In what is surely a signal that the system is not working to keep habitual offenders off the road, some are saying the case of Kurt Knoernschild, 53, is emblematic of a system run amok.
According to police, Knoernschild first had his driver’s license suspended for driving under the influence more than three decades ago. Knoernschild also served several years in prison for driving under the influence of alcohol. Despite repeated DUI offenses, and jail time served, Knoernschild some how managed to get his license reinstated and get back behind the wheel, only to promptly re-offend and get himself arrested on charges of DUI yet again.
Surely Knoernschild represents the exception rather than the rule to how New York State law works for those convicted of driving under the influence of alcohol, but this does little for those safety experts who rightly acknowledge that DUI offenders represents a serious threat to public safety.
Suffolk Police arrested Kurt Knoernschild, 53, early Thursday after he allegedly ran a red light in Mount Sinai. He was later charged with felony driving while intoxicated and aggravated unlicensed operation of a motor vehicle.
He pleaded not guilty to the charges, and was represented by a lawyer from Legal Aid, which does not comment.

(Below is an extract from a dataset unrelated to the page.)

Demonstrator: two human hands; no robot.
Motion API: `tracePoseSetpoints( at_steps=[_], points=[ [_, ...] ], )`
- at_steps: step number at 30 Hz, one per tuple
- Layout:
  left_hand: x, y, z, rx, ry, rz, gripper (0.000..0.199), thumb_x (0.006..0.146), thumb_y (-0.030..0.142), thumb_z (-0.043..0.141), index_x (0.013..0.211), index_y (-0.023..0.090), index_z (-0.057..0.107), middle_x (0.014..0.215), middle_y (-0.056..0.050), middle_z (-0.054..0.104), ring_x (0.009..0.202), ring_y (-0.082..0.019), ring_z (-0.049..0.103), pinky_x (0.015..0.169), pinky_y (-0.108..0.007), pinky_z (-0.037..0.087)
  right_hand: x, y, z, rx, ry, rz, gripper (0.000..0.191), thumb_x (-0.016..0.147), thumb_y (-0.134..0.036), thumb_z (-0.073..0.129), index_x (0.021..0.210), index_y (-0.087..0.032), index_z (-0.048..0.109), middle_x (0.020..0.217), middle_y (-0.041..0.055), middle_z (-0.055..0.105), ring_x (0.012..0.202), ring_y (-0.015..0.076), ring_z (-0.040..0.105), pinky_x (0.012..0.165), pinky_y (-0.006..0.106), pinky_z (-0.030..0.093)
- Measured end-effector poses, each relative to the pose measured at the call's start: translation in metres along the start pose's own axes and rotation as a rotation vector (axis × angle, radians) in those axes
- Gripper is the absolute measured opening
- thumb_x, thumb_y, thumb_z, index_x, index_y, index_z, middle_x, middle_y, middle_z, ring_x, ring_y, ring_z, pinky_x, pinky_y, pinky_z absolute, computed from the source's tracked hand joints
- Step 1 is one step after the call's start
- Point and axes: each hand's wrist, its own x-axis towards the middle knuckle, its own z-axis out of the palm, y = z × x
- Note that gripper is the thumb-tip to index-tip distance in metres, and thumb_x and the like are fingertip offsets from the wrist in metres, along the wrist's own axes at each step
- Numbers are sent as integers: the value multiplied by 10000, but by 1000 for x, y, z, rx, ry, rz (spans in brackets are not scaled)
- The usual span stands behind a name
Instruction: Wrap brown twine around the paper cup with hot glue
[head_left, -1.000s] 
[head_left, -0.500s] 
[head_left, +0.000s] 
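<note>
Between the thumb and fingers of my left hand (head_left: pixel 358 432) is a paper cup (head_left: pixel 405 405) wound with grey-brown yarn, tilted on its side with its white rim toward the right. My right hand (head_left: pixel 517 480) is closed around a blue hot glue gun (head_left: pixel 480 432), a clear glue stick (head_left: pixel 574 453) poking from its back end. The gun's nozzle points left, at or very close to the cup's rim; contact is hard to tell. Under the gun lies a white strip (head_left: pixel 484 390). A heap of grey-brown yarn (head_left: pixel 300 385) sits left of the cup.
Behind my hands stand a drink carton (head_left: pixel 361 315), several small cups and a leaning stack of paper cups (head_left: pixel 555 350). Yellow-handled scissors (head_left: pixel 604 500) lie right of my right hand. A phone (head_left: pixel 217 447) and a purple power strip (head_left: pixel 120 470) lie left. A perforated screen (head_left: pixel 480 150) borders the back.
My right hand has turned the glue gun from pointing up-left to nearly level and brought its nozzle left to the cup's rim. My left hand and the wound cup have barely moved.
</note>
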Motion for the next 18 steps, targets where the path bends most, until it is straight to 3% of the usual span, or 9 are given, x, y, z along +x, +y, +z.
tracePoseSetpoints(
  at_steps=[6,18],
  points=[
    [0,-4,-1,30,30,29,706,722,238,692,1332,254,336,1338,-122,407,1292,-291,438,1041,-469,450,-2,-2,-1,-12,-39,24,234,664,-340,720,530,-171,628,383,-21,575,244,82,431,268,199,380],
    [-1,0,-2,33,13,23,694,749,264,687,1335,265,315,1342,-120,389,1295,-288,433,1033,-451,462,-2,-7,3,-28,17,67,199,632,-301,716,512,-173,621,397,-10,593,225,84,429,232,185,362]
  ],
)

Knoernschild first had his license revoked for driving without insurance in 1979. But that didn’t stop him from driving, DMV records show.
Knoernschild was convicted of drunk driving six times between 1982 and 2005. In addition, police stopped him 11 other times on suspicion of drunk driving. Each time, he refused a chemical DWI test.
“I’ve never seen a driving record with such a consistent pattern of violation,” said Lt. David Geer of the Suffolk Police Highway Patrol.
“It appears, at first blush, he fell through the cracks,” Geer said when asked how Knoernschild had remained on the road all these years.